- _WORK TO COMPLETE_: Apart from the images, repeat the data below exactly as written.

- _Recorded data_:
·····

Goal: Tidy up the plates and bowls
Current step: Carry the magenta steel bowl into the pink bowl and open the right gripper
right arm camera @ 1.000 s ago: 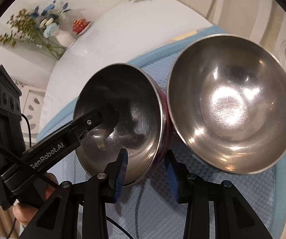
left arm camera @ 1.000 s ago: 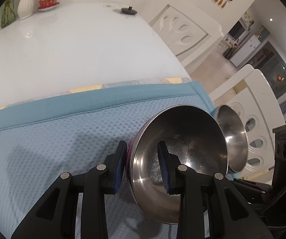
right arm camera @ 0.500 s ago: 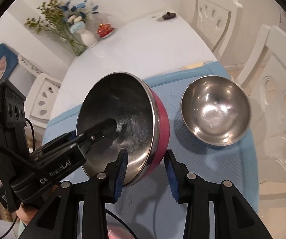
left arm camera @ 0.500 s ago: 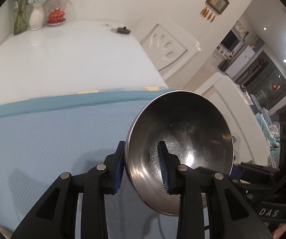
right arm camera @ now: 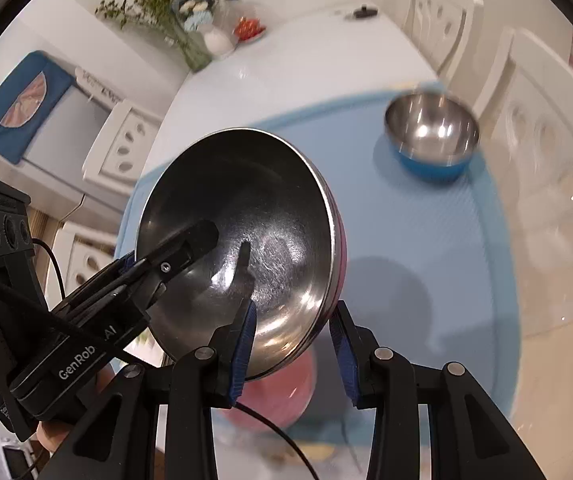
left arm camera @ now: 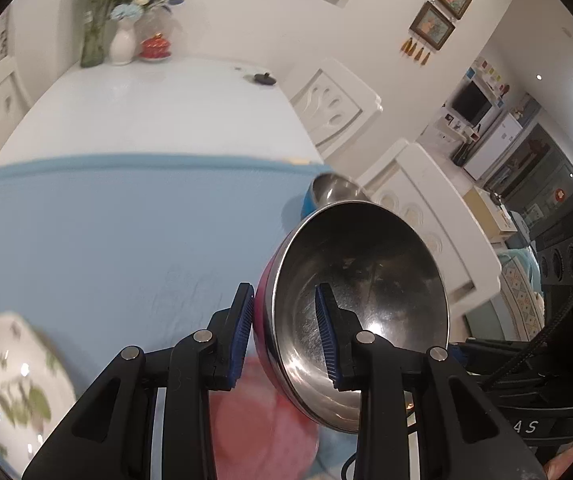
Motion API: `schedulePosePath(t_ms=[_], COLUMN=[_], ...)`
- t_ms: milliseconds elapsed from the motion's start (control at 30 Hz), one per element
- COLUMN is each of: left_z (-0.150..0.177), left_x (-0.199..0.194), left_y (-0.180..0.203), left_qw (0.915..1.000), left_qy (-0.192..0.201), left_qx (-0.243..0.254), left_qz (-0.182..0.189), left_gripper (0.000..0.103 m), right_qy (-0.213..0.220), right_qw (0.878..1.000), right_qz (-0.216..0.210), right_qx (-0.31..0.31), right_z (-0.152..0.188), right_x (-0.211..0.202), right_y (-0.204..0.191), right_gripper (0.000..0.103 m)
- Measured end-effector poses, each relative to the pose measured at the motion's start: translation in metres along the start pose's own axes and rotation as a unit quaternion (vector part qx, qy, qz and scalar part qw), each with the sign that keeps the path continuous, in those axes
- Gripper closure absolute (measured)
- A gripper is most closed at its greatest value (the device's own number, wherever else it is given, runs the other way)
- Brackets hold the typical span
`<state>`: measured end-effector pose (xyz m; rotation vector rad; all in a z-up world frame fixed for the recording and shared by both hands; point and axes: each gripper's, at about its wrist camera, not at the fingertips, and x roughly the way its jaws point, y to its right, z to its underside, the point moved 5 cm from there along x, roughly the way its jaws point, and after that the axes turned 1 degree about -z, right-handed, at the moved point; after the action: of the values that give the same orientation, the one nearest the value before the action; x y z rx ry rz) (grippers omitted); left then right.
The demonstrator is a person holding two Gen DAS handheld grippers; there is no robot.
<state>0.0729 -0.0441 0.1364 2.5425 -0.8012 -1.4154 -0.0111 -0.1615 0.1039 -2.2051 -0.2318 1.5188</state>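
Observation:
A steel bowl with a pink outside (left arm camera: pixel 366 280) (right arm camera: pixel 246 208) hangs tilted in the air over the blue mat (left arm camera: pixel 106 220) (right arm camera: pixel 426 240). My left gripper (left arm camera: pixel 284 336) is shut on its near rim, one pad outside and one inside. My right gripper (right arm camera: pixel 292 344) is shut on the opposite rim. The right wrist view shows the left gripper's finger (right arm camera: pixel 182 248) reaching into the bowl. A smaller steel bowl with a blue outside (left arm camera: pixel 332 190) (right arm camera: pixel 430 132) stands on the mat's far right corner. A blurred pink dish (left arm camera: pixel 262 412) (right arm camera: pixel 282 396) lies below the held bowl.
A white plate with a green leaf pattern (left arm camera: pixel 10 380) lies on the mat at the near left. The white table (left arm camera: pixel 158 108) beyond the mat carries vases (left arm camera: pixel 122 42) and a red dish at its far end. White chairs (left arm camera: pixel 338 108) line the right side.
Both grippers have risen with the pink bowl, away from the blue bowl, which now looks small and far. The pink dish and the white plate have come into view below.

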Motion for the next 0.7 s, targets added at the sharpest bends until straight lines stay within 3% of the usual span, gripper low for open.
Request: schedulePosePath(t_ms=[367,700], left_z=[0.084,0.113], left_x=[-0.013,0.012], left_y=[-0.03,-0.045], left_qw=[0.9991,0.9969], left_qy=[-0.039,-0.076], left_qx=[-0.008,-0.015], left_qz=[-0.017,-0.013], left_gripper=[0.076,0.076], right_qy=[-0.064,-0.07], right_qw=[0.998,0.996], right_qz=[0.023,0.049], right_qx=[0.012,0.034], right_z=[0.08,0.092], right_x=[0.038,0.067], right_y=[-0.02,-0.013], right_gripper=[0.066,0.066])
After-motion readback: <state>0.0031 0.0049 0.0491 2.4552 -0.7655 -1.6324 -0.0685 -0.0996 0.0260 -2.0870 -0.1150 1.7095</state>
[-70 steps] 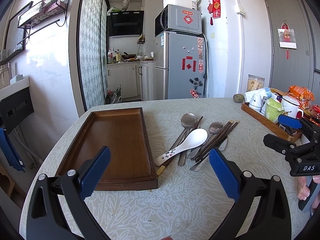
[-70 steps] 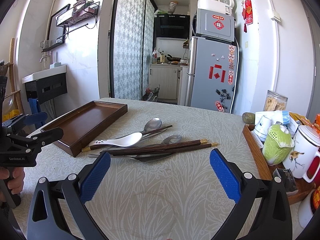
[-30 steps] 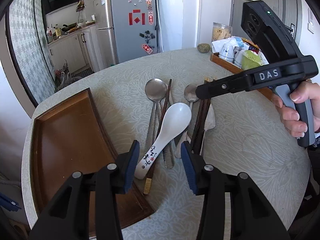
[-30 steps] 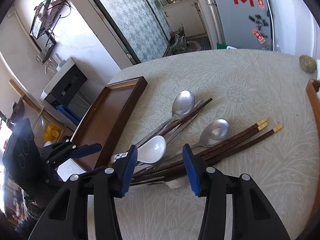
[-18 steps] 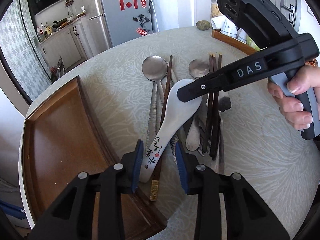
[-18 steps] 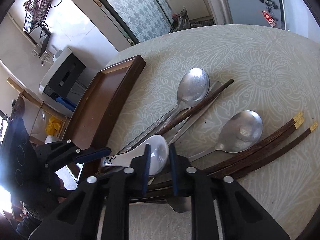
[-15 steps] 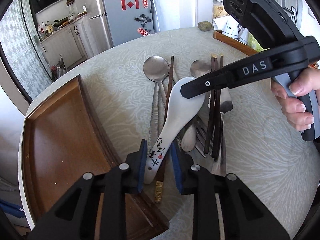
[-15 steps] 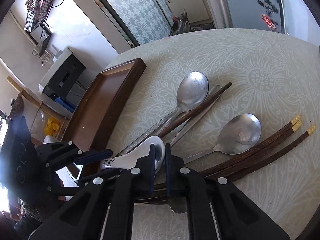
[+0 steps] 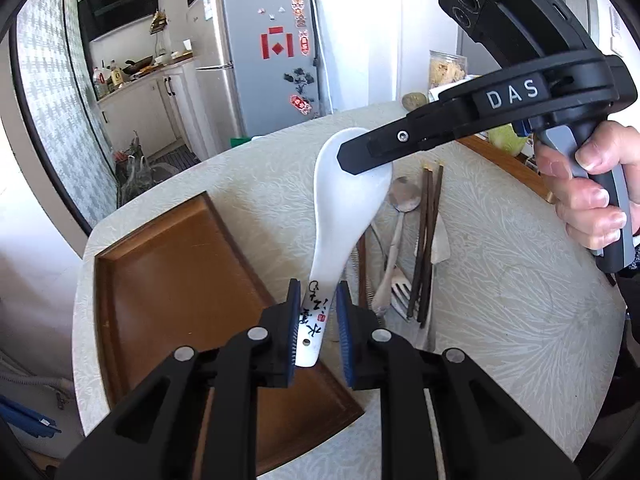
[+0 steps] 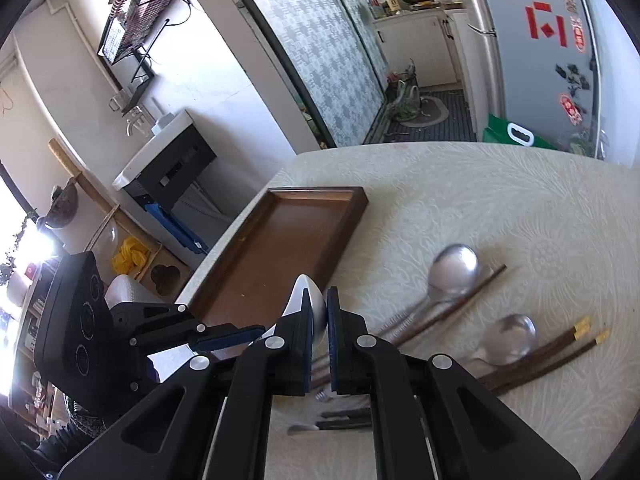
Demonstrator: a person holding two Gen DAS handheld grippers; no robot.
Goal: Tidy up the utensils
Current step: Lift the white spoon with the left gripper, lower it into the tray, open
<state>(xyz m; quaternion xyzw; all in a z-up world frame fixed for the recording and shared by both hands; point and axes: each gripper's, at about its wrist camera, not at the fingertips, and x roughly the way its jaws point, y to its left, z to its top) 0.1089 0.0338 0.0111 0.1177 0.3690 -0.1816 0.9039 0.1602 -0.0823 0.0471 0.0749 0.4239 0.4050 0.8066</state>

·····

- _WRITTEN RESPONSE_:
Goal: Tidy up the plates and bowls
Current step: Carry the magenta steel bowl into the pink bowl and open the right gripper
right arm camera @ 1.000 s ago: 
left arm camera @ 1.000 s ago: 
right arm camera @ 0.500 s ago: 
left arm camera @ 0.500 s ago: 
right arm camera @ now: 
left arm camera @ now: 
Motion API: `schedulePosePath(t_ms=[_], COLUMN=[_], ...)`
- t_ms: milliseconds elapsed from the motion's start (control at 30 Hz), one per element
- COLUMN is each of: left_z (-0.150..0.177), left_x (-0.199..0.194), left_y (-0.180..0.203), left_qw (0.915..1.000), left_qy (-0.192..0.201), left_qx (-0.243..0.254), left_qz (-0.182..0.189), left_gripper (0.000..0.103 m), right_qy (-0.213..0.220), right_qw (0.878..1.000), right_qz (-0.216..0.210), right_qx (-0.31..0.31), right_z (-0.152..0.188), right_x (-0.211..0.202), right_y (-0.204..0.191), right_gripper (0.000..0.103 m)
- Measured end-effector poses, each relative to the pose measured at the motion's start: translation in metres along the start pose's own axes and rotation as a unit quaternion (vector part qx, qy, qz and scalar part qw), each with the sign that keeps the path continuous, in those axes
- Gripper closure absolute (measured)
- A gripper is most closed at its greatest value (the device's own number, wherever else it is given, runs the other way)
- Brackets hold the typical span
`<state>`: measured end-effector pose (xyz m; rotation vector rad; all in a z-up world frame fixed for the recording and shared by both hands; point and axes: each gripper's, at about its wrist camera, not at the fingertips, and x roughly the way its jaws point, y to its right, z to its underside, the point moved 5 cm from there along x, roughly the way its jaws point, and after that the axes turned 1 degree about -z, right-handed, at the moved point; after the action: of the values that give the same orientation, the one nearest the value before the action; x y z rx ry rz) (grippers omitted); left then right.
The demonstrator is a person holding two Gen DAS handheld grippers; there is no robot.
<state>0.0729 -0.0441 0.1364 2.5425 -0.8012 -1.4154 -0.0111 -0.1615 0.1039 -2.2051 -0.2318 1.5188</state>
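Observation:
A steel bowl with a pink outside (left arm camera: pixel 366 280) (right arm camera: pixel 246 208) hangs tilted in the air over the blue mat (left arm camera: pixel 106 220) (right arm camera: pixel 426 240). My left gripper (left arm camera: pixel 284 336) is shut on its near rim, one pad outside and one inside. My right gripper (right arm camera: pixel 292 344) is shut on the opposite rim. The right wrist view shows the left gripper's finger (right arm camera: pixel 182 248) reaching into the bowl. A smaller steel bowl with a blue outside (left arm camera: pixel 332 190) (right arm camera: pixel 430 132) stands on the mat's far right corner. A blurred pink dish (left arm camera: pixel 262 412) (right arm camera: pixel 282 396) lies below the held bowl.
A white plate with a green leaf pattern (left arm camera: pixel 10 380) lies on the mat at the near left. The white table (left arm camera: pixel 158 108) beyond the mat carries vases (left arm camera: pixel 122 42) and a red dish at its far end. White chairs (left arm camera: pixel 338 108) line the right side.
Both grippers have risen with the pink bowl, away from the blue bowl, which now looks small and far. The pink dish and the white plate have come into view below.
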
Motion for the next 0.7 s, targets added at the sharpest bends until straight lines stay within 3% of the usual span, gripper low for open.
Request: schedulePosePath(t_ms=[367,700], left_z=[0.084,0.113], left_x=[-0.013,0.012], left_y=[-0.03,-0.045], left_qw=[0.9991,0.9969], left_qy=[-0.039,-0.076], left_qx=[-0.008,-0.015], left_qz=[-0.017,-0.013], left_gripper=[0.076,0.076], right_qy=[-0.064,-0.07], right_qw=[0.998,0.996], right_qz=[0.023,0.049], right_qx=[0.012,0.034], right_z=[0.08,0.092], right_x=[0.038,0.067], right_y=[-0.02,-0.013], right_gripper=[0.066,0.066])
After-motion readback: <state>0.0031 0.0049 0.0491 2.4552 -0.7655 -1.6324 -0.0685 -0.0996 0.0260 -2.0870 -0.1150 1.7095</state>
[-70 steps] 
[-70 steps] 
[-30 steps] 
[-30 steps] 
[-18 steps] 
[-18 steps] 
[-15 steps] 
[-15 steps] 
[+0 steps] 
[+0 steps] 
Demonstrator: a person holding two Gen DAS handheld grippers; no robot.
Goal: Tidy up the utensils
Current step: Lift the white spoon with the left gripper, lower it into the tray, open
<state>(xyz m; quaternion xyzw; all in a z-up world frame fixed for the recording and shared by both hands; point and axes: each gripper's, at about its wrist camera, not at the fingertips, and x roughly the way its jaws point, y to its left, z to its top) 0.1089 0.0338 0.0111 0.1177 0.3690 -0.1816 0.9039 0.1602 -0.0823 0.0471 0.0749 0.4239 0.4050 0.8066</state>

The output above is complete.